Perché questo articolo potrebbe interessarti? A meno di due settimane dalle Regionali in Lazio e Lombardia, si affaccia nel Consiglio dei ministri il disegno di legge sull’Autonomia differenziata. Il provvedimento di bandiera – soprattutto leghista – non hai mai avuto così tante chance come oggi per essere realizzato. Ma restano ancora non pochi ostacoli. A che punto siamo?
Ieri c’è stato l’esame in pre-Consiglio e oggi approda ufficialmente in Cdm. La quarta bozza Calderoli per la riforma delle Autonomie è in agenda a Palazzo Chigi. A meno di due settimane dal primo banco di prova elettorale per il governo Meloni, col voto in Lazio e Lombardia, è soprattutto la Lega a pressare per un via libera più rapido possibile al progetto. Un dossier sentito, soprattutto in Lombardia, un feudo dove il Carroccio teme il sorpasso di Fratelli d’Italia.
Meloni col freno sull’Autonomia
Le opposizioni sembrano ricompattarsi, ma è soprattutto la premier a placare gli entusiasmi sull’Autonomia differenziata. “No a cittadini di serie A e di serie B” ha tuonato Giorgia Meloni. “Vogliamo una sola Italia, con servizi e diritti uguali per tutti” ha dichiarato in settimana, in perfetto asse con il Quirinale.
Anche il candidato – scelto da Fratelli d’Italia e col favore dei pronostici – in Lazio, Francesco Rocca si è dichiarato scettico nei confronti della riforma dell’Autonomia. Il timore che la Regione di Roma Capitale sia relegata in seconda fila frena gli entusiasmi della pattuglia meloniana, soprattutto tra i numerosi notabili meridionali del partito.
Cosa prevede la bozza Calderoli
Il progetto presentato dal Ministro per gli Affari regionali e le autonomie, il leghista Roberto Calderoli, prevede che le Regioni possano chiedere maggiori prerogative su 23 materie. Dalla scuola alle reti energetiche, dalla salute alle infrastrutture stradali. Gli accordi con le singole Regioni saranno al vaglio della conferenza unificata; poi, con il parere del Parlamento, arriveranno al varo del Consiglio dei ministri.
Una Commissione paritetica tra Stato e Regioni definirà le risorse per i singoli territori. Ma solo dopo la definizione dei Lep, i livelli essenziali delle prestazioni e dei servizi che devono essere garantiti su tutto il territorio nazionale. Questi ultimi devono essere stabiliti con Dpcm, i decreti della Presidenza del Consiglio.

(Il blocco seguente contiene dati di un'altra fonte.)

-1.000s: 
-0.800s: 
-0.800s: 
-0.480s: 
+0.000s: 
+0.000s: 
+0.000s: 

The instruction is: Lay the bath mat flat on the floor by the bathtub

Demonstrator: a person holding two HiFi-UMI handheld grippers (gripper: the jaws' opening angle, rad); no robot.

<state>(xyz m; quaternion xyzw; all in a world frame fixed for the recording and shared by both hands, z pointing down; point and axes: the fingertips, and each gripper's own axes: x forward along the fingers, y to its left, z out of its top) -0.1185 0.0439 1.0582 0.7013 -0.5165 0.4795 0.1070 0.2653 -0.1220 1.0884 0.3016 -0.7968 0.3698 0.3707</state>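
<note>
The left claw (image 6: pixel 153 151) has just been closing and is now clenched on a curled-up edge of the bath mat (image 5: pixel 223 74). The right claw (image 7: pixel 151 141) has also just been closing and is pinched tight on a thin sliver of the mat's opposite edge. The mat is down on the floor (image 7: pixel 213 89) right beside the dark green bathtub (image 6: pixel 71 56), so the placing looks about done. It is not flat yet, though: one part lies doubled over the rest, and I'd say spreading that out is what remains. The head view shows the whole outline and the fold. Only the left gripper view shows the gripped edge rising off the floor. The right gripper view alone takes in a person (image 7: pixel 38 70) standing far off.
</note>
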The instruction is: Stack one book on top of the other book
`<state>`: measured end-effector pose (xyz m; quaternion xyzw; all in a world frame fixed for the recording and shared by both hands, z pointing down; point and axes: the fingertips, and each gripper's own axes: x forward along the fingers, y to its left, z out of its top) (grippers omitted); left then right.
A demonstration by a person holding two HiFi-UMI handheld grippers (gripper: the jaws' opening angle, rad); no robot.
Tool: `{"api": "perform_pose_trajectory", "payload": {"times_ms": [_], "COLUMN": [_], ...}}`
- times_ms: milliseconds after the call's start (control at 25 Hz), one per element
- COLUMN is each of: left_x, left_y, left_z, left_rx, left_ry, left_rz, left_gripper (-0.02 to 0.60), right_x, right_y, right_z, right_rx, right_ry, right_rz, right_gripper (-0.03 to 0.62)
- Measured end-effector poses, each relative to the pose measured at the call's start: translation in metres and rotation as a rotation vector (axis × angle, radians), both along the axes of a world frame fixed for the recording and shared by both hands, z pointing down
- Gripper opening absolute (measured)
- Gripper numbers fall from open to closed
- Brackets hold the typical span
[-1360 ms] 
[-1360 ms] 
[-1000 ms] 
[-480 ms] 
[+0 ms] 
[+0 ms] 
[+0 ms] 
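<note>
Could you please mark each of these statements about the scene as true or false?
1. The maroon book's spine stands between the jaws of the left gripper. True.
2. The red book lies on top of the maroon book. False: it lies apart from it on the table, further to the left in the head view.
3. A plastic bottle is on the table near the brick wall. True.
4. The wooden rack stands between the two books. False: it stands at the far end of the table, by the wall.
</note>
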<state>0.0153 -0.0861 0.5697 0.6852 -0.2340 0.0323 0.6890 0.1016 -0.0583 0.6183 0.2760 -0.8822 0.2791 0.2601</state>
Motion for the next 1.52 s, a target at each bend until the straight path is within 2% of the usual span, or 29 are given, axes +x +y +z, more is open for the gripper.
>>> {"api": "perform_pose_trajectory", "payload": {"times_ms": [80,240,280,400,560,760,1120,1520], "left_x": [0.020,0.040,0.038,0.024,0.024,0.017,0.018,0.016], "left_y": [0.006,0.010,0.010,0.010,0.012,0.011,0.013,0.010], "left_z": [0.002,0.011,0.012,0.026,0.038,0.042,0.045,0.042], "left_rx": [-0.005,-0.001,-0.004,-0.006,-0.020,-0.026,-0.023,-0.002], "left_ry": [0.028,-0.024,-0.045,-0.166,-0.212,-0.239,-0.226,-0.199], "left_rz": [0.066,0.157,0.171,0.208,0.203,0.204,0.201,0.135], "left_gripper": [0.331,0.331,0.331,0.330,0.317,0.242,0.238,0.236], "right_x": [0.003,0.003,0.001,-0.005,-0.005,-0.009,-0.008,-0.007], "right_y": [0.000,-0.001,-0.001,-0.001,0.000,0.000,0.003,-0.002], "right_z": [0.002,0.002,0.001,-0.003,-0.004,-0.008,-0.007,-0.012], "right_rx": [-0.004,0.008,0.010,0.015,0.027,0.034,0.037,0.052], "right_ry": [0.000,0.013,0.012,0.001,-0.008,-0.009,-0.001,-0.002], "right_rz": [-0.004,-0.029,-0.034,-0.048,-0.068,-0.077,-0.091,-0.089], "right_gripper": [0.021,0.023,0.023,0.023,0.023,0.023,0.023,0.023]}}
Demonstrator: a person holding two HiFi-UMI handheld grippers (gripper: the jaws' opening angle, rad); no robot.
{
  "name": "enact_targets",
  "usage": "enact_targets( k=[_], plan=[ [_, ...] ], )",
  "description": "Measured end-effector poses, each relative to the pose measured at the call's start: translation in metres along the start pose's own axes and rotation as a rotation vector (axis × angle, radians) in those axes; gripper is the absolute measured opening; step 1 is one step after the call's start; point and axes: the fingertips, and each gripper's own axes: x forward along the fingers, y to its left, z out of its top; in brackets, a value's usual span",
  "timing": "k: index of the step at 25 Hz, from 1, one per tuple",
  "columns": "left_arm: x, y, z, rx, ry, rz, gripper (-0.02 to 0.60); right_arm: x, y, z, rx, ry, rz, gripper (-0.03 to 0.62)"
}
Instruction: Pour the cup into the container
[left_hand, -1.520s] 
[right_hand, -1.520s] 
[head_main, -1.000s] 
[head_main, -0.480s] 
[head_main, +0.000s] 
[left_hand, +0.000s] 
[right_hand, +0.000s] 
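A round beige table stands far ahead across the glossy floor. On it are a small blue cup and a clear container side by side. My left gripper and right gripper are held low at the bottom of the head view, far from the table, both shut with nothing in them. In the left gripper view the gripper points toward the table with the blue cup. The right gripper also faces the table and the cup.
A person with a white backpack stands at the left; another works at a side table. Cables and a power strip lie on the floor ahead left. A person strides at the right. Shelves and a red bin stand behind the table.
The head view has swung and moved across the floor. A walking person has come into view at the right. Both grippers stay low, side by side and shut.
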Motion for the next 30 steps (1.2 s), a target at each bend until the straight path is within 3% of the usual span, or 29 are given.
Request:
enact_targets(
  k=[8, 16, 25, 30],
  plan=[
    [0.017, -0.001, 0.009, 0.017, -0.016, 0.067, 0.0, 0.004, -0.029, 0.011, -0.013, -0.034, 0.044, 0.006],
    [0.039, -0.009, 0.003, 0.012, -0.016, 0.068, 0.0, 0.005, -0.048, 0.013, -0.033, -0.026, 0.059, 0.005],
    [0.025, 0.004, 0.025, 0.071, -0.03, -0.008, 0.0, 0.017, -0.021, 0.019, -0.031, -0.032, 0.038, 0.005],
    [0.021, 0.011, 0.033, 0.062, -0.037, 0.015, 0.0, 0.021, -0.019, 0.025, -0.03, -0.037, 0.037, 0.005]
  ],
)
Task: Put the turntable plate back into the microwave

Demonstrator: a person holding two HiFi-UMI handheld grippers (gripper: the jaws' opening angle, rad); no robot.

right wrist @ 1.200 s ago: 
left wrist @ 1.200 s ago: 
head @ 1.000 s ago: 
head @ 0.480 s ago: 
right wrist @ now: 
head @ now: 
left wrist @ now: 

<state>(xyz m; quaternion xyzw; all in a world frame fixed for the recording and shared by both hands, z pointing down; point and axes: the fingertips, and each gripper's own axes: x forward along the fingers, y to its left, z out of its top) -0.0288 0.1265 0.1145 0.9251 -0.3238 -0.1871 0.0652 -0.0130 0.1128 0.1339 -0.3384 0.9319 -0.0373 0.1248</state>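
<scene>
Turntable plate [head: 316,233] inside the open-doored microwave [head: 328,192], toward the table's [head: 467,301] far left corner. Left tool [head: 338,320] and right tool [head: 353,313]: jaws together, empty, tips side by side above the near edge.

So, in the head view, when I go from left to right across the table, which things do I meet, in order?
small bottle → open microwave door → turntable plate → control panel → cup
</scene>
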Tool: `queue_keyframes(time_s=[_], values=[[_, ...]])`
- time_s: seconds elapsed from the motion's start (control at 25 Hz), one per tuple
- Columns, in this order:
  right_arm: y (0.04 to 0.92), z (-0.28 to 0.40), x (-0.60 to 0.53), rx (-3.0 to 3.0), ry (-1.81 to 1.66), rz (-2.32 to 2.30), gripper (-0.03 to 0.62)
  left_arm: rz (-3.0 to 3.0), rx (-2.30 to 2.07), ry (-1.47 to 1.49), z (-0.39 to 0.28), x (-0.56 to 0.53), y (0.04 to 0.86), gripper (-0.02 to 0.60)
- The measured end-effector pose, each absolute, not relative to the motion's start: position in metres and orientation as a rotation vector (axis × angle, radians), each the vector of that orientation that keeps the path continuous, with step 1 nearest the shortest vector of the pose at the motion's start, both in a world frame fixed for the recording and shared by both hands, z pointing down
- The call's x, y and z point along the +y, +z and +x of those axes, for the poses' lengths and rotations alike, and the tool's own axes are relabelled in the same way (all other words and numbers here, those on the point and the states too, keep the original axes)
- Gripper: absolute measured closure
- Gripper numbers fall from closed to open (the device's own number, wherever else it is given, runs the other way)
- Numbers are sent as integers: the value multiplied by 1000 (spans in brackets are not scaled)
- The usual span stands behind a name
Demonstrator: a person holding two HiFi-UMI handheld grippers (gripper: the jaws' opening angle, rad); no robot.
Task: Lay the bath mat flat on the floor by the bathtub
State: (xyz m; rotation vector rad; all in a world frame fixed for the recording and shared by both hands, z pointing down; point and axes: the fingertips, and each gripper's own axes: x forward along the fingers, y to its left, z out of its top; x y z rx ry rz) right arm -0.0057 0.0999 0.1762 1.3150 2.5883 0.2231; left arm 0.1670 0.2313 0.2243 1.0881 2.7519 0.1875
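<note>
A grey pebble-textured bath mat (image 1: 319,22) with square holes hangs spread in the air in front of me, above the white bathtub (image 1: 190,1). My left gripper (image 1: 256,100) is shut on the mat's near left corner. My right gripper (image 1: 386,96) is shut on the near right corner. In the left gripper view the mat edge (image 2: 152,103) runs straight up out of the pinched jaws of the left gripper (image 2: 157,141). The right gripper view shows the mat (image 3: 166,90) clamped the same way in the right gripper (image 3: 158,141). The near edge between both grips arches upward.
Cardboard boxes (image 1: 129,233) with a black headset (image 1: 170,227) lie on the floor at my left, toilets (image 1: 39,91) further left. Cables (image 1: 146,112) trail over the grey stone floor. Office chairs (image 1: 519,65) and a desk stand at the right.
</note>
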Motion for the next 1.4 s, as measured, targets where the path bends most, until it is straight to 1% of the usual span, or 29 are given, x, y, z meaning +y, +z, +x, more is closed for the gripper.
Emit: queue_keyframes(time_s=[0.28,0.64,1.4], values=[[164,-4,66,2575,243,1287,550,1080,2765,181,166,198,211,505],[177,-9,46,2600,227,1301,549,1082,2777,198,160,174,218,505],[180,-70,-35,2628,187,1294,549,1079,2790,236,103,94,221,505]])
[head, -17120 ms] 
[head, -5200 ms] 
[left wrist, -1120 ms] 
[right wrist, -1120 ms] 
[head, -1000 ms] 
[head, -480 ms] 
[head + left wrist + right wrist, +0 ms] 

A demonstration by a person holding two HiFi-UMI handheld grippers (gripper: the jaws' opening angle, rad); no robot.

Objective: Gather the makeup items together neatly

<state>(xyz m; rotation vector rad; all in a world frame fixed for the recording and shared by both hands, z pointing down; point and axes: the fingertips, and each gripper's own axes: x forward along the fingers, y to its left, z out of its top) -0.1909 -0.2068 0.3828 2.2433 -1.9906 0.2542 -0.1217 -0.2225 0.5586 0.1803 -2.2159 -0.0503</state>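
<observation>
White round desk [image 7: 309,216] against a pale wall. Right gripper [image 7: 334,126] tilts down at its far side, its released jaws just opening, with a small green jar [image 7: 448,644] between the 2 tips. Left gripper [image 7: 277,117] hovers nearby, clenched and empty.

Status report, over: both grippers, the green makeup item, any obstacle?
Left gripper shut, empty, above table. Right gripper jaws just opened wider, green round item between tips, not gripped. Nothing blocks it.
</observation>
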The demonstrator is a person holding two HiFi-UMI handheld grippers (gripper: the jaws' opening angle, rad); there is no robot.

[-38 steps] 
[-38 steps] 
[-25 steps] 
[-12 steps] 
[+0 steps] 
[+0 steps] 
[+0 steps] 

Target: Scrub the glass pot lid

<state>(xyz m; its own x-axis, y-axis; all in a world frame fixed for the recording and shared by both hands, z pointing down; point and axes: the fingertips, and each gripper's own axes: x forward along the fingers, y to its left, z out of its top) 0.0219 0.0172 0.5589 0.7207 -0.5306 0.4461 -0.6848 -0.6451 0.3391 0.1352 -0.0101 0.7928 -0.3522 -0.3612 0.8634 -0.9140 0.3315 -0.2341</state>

Meloni decisiva per l’Autonomia, il Parlamento no
Sarà dunque fondamentale il benestare di Giorgia Meloni; mentre Camera e Senato avranno giocheranno di fatto un ruolo marginale sulla riforma dell’Autonomia. Il Parlamento sarà incaricato di dare un parere – ma non vincolante – entro 45 giorni sui decreti e sulle intese con le Regioni. Sulla legittimità dei Dpcm, inoltre, potrà intervenire il Tar, ma non la Corte Costituzionale. Le Regioni potranno procedere con l’Autonomia anche prima che arrivino le risorse. Non sono dunque mancate le critiche. Il Pd attacca: “E’ inaccettabile che il Parlamento non possa dire la sua su una riforma così radicale, che cambia l’assetto istituzionale del paese. Un disastro annunciato, che disarticola l’Italia e non affronta le disuguaglianze” tuona Beatrice Lorenzin. Per il Governatore campano Vincenzo De Luca “è a rischio l’unità del paese”. Si annuncia battaglia. Quel che è certo è che l’Autonomia non è mai stata così vicina; anche se non mancano gli ostacoli.